• Your goal:
Looking at the records below, count how many lines contain the string "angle". Give that number alone.

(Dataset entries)
========
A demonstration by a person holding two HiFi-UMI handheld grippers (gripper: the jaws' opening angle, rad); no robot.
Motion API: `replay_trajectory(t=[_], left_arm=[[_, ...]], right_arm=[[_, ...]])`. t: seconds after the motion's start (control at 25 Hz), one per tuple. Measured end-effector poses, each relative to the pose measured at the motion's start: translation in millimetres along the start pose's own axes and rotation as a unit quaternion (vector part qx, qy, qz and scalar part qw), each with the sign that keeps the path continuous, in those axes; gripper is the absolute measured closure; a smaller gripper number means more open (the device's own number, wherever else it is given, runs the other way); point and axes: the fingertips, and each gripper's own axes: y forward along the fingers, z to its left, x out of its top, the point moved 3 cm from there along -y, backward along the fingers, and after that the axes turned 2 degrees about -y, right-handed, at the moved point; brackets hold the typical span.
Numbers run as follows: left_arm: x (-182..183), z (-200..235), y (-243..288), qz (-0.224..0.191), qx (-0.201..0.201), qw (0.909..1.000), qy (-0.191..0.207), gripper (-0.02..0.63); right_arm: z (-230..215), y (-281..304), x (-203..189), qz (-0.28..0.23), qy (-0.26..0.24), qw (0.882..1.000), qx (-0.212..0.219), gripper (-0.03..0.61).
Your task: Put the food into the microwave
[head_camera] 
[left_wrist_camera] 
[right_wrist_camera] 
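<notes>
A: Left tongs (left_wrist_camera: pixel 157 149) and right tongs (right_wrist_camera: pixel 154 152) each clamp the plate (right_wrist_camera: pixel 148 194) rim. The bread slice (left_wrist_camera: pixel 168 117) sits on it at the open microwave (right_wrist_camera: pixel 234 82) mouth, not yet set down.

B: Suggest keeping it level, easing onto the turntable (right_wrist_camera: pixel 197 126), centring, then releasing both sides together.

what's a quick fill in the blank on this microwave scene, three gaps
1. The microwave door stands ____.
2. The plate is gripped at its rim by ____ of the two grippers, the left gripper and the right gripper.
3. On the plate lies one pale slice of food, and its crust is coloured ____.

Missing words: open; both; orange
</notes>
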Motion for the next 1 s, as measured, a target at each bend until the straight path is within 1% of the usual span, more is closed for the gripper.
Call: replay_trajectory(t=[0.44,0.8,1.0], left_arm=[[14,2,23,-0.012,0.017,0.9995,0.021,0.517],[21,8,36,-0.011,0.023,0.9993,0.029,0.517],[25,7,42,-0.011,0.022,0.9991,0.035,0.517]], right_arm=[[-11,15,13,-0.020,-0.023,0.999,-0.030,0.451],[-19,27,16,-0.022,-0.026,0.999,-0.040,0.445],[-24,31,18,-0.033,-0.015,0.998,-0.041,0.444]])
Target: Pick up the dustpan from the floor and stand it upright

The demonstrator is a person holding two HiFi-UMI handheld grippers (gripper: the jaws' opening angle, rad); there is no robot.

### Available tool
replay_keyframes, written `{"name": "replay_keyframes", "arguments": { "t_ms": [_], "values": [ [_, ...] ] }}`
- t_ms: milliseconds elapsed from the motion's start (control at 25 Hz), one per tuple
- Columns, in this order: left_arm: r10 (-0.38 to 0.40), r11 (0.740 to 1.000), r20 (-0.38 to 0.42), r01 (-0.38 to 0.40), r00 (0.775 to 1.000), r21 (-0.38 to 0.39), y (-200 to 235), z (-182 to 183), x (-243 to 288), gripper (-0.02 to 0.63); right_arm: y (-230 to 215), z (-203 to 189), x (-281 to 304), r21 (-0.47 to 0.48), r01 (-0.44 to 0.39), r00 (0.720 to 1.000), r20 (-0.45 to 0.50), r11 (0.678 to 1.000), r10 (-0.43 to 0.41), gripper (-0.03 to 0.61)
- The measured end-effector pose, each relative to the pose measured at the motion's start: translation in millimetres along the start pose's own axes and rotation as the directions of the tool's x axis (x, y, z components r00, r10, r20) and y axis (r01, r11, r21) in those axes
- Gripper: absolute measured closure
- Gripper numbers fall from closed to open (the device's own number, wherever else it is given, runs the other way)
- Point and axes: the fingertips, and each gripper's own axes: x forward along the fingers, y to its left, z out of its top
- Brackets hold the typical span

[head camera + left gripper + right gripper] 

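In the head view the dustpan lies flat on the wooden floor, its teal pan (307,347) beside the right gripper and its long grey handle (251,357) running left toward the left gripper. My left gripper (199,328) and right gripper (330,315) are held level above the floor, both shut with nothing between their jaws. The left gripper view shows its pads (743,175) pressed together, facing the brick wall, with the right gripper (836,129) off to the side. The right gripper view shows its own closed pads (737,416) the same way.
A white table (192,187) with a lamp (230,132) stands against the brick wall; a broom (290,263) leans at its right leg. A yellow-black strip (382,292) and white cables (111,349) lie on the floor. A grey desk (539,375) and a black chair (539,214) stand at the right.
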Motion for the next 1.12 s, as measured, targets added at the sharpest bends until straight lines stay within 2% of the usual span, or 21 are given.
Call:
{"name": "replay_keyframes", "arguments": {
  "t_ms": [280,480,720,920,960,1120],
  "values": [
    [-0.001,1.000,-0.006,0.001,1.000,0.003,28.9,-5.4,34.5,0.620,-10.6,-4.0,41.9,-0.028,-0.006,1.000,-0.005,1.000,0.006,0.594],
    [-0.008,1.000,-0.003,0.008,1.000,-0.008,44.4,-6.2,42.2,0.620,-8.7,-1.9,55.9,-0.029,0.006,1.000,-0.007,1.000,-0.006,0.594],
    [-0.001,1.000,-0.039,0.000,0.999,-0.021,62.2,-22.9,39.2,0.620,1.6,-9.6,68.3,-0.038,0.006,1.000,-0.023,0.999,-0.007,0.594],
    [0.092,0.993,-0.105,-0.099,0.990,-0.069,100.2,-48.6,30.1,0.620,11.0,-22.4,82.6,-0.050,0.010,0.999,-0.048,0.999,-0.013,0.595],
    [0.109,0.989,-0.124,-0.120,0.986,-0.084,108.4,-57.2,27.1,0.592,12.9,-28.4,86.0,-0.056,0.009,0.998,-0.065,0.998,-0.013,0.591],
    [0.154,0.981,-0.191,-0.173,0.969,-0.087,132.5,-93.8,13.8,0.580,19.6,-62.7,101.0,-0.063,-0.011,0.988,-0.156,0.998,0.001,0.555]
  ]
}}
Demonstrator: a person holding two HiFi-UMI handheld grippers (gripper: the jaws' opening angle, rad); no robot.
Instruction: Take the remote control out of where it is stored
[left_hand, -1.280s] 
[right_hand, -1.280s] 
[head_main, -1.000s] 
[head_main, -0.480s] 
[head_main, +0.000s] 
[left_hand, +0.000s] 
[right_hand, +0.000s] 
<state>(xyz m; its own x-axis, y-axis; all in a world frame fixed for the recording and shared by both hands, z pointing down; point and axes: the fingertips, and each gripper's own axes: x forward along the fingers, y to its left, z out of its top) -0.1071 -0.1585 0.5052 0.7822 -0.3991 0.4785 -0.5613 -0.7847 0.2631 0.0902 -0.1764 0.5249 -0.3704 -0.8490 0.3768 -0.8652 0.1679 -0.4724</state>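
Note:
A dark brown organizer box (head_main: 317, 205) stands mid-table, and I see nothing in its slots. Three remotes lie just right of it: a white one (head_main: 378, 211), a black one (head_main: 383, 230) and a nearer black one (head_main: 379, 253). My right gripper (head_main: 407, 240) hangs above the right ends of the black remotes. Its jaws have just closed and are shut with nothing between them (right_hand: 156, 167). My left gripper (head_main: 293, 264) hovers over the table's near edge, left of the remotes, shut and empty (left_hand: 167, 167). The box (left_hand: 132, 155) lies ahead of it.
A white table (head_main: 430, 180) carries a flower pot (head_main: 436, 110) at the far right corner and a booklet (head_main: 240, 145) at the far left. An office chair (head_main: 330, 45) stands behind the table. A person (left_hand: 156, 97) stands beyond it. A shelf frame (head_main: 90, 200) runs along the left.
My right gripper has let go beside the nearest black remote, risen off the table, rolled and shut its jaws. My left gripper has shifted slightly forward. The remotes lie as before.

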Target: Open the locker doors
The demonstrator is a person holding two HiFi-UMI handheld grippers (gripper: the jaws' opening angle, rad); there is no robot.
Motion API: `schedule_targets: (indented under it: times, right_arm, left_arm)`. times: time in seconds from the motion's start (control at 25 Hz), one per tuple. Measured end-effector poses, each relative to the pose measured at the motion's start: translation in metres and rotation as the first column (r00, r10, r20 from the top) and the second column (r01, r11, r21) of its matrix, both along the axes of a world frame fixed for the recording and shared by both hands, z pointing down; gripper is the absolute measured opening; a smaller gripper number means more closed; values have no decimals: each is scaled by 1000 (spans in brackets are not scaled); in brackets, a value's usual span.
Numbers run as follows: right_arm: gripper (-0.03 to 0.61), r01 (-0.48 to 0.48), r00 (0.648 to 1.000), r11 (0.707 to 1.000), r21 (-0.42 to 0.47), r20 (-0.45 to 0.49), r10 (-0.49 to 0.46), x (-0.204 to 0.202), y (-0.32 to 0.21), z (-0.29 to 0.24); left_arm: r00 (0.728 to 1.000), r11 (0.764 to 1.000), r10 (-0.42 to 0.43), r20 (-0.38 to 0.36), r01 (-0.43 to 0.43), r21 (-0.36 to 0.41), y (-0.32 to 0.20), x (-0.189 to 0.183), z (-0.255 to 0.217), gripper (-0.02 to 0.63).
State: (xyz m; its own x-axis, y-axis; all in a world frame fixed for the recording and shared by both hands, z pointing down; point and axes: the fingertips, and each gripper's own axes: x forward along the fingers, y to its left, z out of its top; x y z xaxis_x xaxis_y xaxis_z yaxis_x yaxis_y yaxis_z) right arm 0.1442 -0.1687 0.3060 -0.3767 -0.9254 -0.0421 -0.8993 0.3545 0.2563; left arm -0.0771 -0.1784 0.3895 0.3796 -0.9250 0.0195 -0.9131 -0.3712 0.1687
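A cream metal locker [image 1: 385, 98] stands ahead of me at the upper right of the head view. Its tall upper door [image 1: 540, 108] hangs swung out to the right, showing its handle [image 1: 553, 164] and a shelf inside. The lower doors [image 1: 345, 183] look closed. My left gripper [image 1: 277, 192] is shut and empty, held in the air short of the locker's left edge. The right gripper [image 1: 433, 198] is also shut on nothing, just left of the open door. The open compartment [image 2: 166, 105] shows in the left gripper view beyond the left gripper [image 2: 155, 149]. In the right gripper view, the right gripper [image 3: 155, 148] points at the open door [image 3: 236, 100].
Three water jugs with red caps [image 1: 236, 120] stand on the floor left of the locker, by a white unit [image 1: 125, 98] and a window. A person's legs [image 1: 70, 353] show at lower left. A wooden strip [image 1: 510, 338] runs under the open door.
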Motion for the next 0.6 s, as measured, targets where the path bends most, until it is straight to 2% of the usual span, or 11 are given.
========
• Final answer:
4